Within the entries below, output exactly the lines between the line containing "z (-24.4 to" and the line containing "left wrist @", inclusive, and omit any picture.

(Information given begins)

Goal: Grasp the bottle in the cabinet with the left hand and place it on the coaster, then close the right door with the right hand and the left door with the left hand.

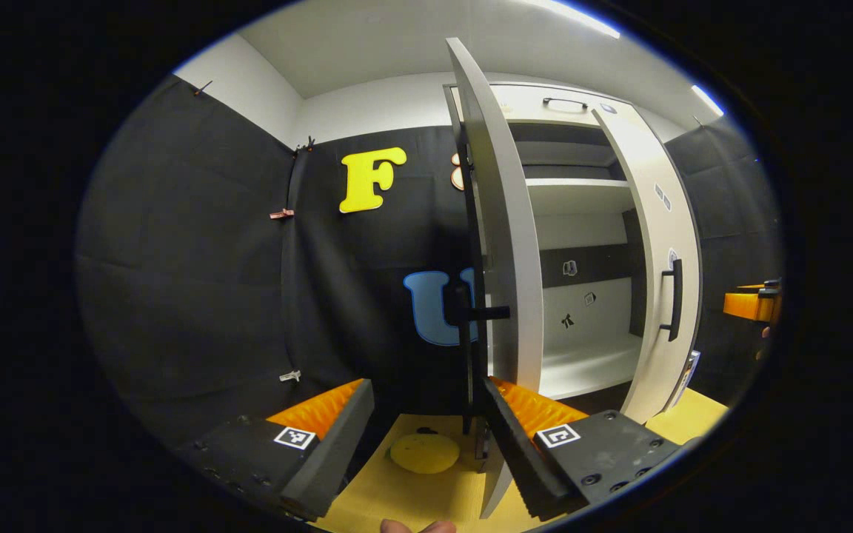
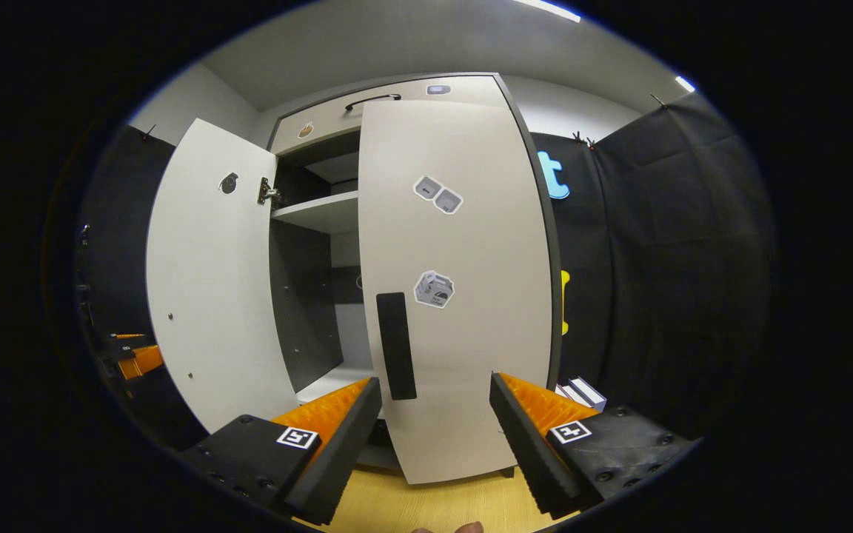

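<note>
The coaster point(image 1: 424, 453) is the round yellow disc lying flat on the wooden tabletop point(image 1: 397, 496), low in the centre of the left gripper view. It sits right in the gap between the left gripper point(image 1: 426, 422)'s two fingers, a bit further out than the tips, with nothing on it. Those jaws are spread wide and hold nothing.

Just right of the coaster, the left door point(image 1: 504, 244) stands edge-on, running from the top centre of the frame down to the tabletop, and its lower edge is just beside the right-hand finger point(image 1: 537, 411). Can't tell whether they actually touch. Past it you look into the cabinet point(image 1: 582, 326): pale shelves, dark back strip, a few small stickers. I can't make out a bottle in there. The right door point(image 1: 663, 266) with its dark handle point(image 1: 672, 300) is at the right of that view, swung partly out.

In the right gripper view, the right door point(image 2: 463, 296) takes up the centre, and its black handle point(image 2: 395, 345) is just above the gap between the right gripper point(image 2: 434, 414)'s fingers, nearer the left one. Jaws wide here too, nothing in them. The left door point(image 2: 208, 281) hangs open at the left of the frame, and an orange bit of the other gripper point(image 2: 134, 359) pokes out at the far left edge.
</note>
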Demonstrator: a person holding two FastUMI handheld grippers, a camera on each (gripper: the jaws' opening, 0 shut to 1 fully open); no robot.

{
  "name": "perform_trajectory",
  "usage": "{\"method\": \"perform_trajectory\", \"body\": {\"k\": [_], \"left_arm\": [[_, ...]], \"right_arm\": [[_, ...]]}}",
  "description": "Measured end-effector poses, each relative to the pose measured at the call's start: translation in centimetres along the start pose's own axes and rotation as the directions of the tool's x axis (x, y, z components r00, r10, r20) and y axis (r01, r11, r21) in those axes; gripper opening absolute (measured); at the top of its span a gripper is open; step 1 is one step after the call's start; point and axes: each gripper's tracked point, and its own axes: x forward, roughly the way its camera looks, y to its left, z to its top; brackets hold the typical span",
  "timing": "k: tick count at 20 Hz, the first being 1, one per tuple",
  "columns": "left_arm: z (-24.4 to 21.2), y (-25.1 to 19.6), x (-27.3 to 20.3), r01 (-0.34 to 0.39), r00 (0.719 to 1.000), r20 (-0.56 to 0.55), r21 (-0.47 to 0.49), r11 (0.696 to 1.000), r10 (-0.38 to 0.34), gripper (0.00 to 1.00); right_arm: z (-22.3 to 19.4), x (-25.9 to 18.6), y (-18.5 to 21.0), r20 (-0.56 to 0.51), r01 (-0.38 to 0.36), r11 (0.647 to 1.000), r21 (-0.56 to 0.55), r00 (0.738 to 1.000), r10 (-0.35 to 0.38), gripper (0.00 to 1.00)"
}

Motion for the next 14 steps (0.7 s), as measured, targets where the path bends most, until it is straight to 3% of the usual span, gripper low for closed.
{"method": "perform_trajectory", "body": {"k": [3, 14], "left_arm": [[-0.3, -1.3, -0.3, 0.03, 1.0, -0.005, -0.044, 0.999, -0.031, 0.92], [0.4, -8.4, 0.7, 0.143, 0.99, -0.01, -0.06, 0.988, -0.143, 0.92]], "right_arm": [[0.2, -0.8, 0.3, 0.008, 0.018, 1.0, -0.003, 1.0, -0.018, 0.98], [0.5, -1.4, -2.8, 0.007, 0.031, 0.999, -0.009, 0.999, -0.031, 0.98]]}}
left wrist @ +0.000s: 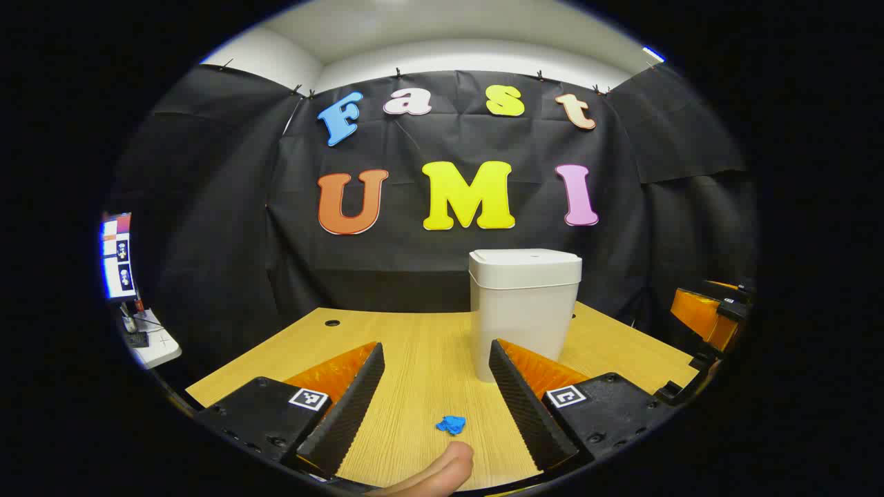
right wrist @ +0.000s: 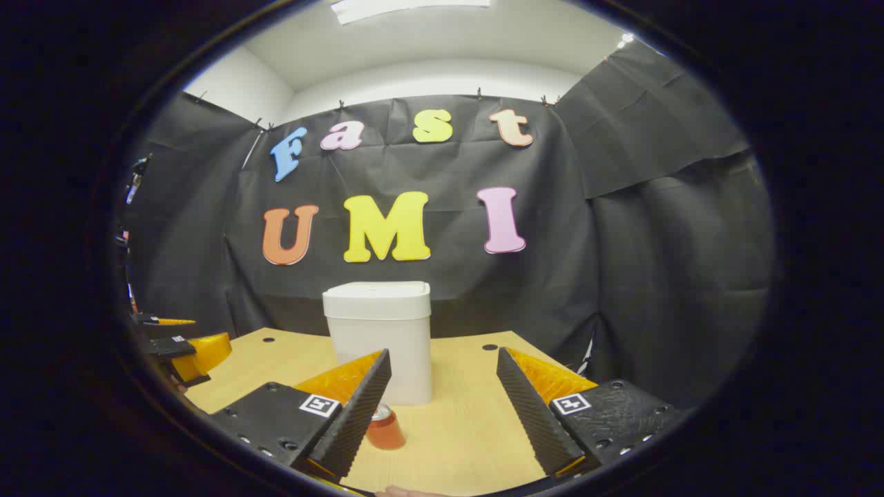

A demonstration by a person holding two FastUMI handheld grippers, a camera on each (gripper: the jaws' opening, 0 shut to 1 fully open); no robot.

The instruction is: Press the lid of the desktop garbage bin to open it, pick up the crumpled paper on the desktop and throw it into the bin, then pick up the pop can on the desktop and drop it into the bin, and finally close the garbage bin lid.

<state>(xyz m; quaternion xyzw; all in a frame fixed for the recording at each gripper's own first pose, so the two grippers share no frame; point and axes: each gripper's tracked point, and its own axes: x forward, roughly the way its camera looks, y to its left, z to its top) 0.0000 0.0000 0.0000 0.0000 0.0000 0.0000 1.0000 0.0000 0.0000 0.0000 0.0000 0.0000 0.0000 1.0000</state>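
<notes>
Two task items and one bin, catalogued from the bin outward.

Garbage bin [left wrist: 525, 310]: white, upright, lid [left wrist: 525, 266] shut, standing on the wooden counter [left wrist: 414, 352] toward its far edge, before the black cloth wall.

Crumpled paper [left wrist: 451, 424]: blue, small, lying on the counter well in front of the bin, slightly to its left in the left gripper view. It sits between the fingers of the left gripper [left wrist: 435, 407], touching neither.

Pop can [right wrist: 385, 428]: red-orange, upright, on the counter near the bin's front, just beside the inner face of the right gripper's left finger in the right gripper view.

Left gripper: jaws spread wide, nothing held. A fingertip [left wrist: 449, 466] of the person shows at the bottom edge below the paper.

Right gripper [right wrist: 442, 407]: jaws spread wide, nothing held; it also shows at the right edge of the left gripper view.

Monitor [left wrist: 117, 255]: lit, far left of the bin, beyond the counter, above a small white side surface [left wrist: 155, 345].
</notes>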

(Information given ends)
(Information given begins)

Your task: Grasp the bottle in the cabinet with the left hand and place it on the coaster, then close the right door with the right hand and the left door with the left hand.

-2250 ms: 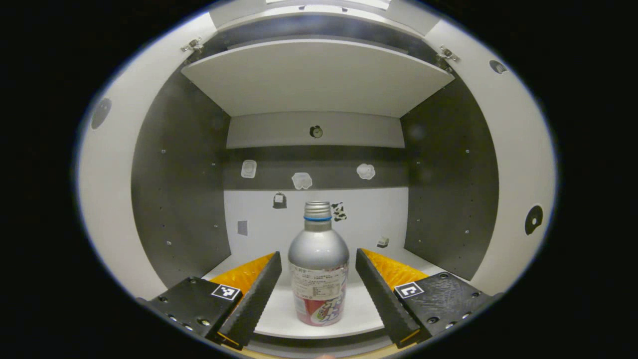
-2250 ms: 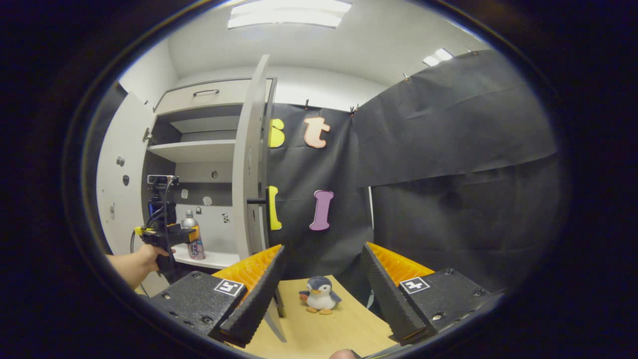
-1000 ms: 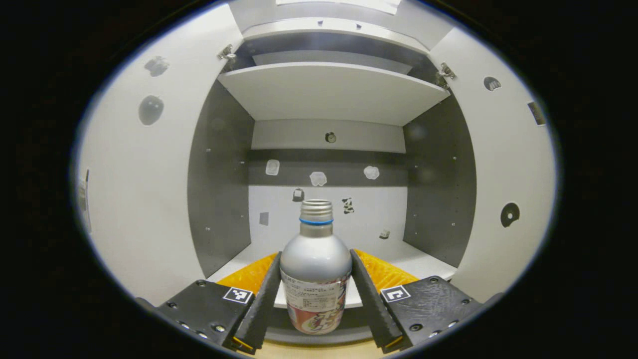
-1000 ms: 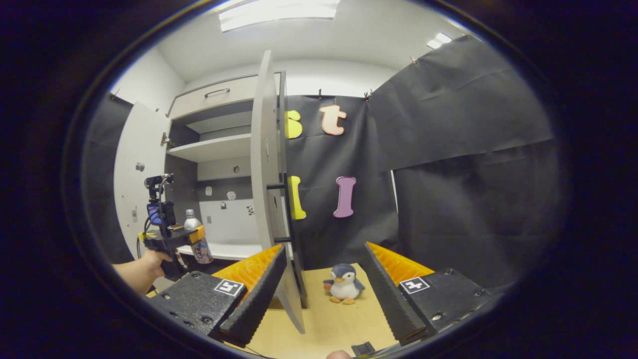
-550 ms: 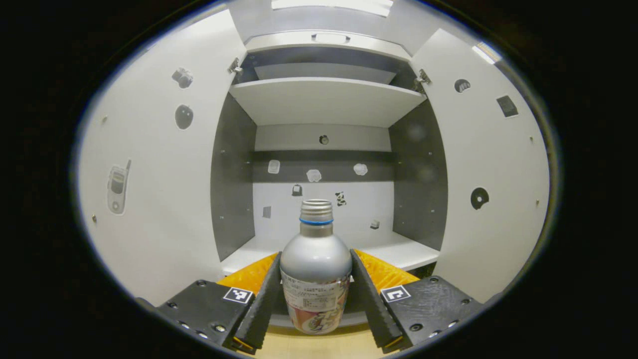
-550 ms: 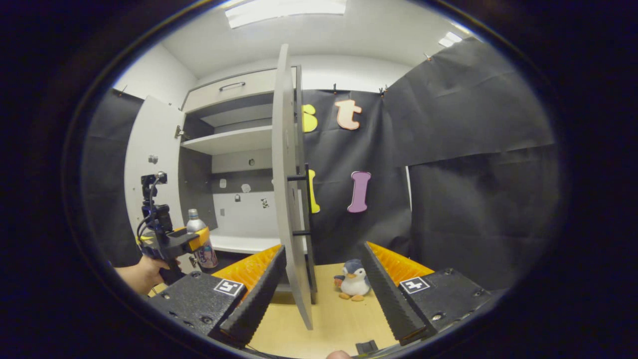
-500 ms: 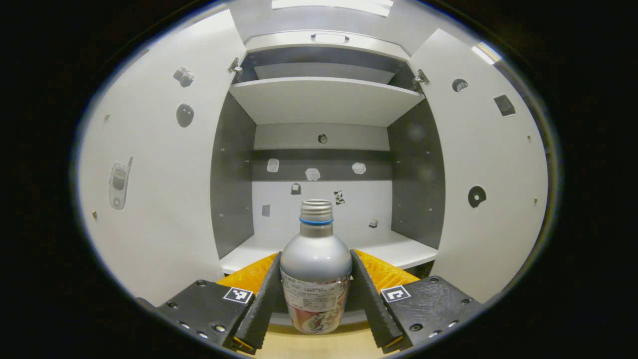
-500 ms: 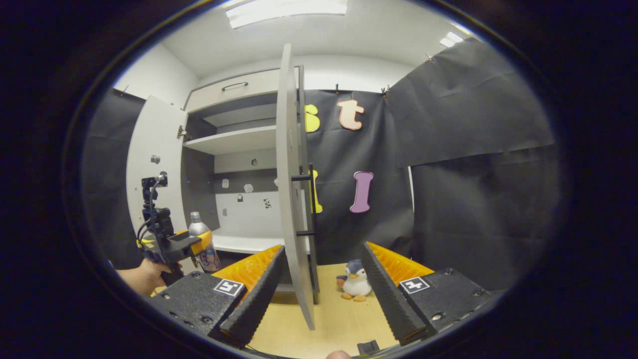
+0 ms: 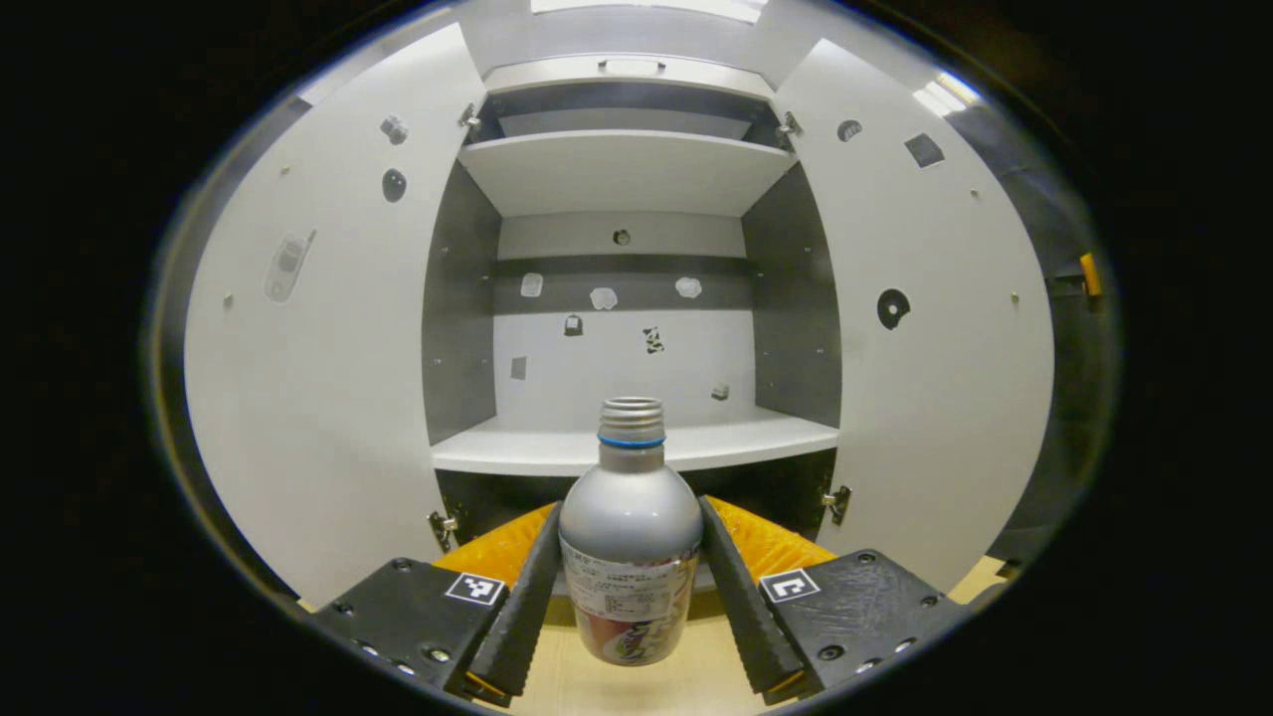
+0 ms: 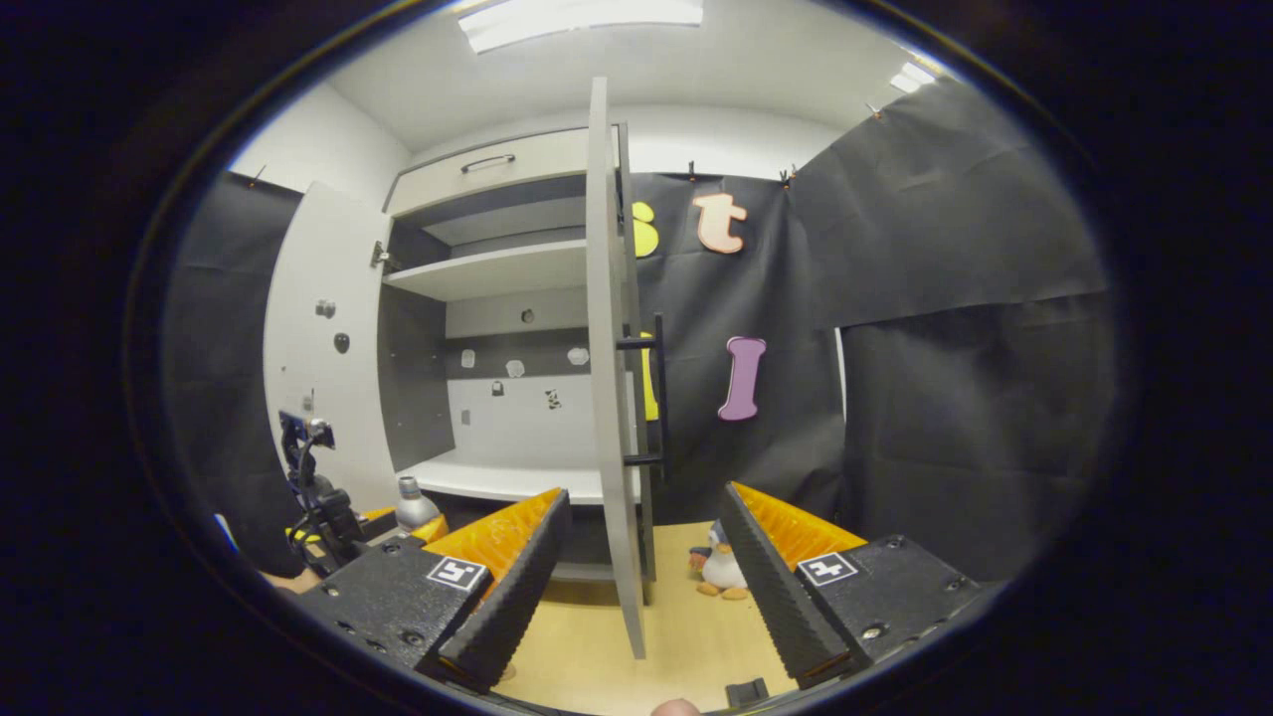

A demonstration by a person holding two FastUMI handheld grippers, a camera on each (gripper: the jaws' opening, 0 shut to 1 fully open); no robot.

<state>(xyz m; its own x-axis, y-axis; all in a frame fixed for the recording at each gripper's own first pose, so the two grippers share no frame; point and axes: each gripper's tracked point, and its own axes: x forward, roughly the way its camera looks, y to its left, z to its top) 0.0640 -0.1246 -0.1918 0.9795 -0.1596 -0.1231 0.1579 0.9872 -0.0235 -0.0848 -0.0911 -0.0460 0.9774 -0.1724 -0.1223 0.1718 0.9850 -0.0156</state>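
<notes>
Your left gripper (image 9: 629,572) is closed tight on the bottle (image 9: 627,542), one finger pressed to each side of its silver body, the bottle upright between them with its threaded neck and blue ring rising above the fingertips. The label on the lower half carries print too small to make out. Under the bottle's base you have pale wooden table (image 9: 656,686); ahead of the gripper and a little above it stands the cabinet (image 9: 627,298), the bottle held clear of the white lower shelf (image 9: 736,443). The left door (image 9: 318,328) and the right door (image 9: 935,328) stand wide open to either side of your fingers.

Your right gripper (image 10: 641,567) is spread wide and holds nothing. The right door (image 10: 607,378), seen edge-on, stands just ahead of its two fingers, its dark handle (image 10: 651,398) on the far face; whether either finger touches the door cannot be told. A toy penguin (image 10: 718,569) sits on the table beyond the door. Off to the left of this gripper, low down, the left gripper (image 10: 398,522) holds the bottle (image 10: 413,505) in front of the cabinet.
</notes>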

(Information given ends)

_Solved exercise_
  "columns": "left_arm: z (-24.4 to 21.2), y (-25.1 to 19.6), x (-27.3 to 20.3), r01 (-0.34 to 0.39), r00 (0.719 to 1.000), r20 (-0.56 to 0.55), r21 (-0.47 to 0.49), r11 (0.696 to 1.000), r10 (-0.38 to 0.34), gripper (0.00 to 1.00); right_arm: z (-22.3 to 19.4), x (-25.9 to 18.6), y (-18.5 to 21.0), r20 (-0.56 to 0.51), r01 (-0.38 to 0.36), r11 (0.647 to 1.000), r21 (-0.56 to 0.55), r00 (0.738 to 1.000), r10 (-0.35 to 0.38), gripper (0.00 to 1.00)"
}

Motion for the next 14 steps (0.7 s), as measured, targets where the path bends most, until it is straight to 3% of the usual span, gripper low for closed.
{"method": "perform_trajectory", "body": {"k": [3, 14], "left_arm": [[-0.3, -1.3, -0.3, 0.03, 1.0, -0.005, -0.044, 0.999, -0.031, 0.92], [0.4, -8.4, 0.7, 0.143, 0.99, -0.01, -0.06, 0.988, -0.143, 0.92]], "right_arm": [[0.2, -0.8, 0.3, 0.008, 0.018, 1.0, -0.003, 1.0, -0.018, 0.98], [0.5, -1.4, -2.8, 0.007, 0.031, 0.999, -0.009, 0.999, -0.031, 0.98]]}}
left wrist @ +0.000s: 

The output is complete, and nothing more is needed.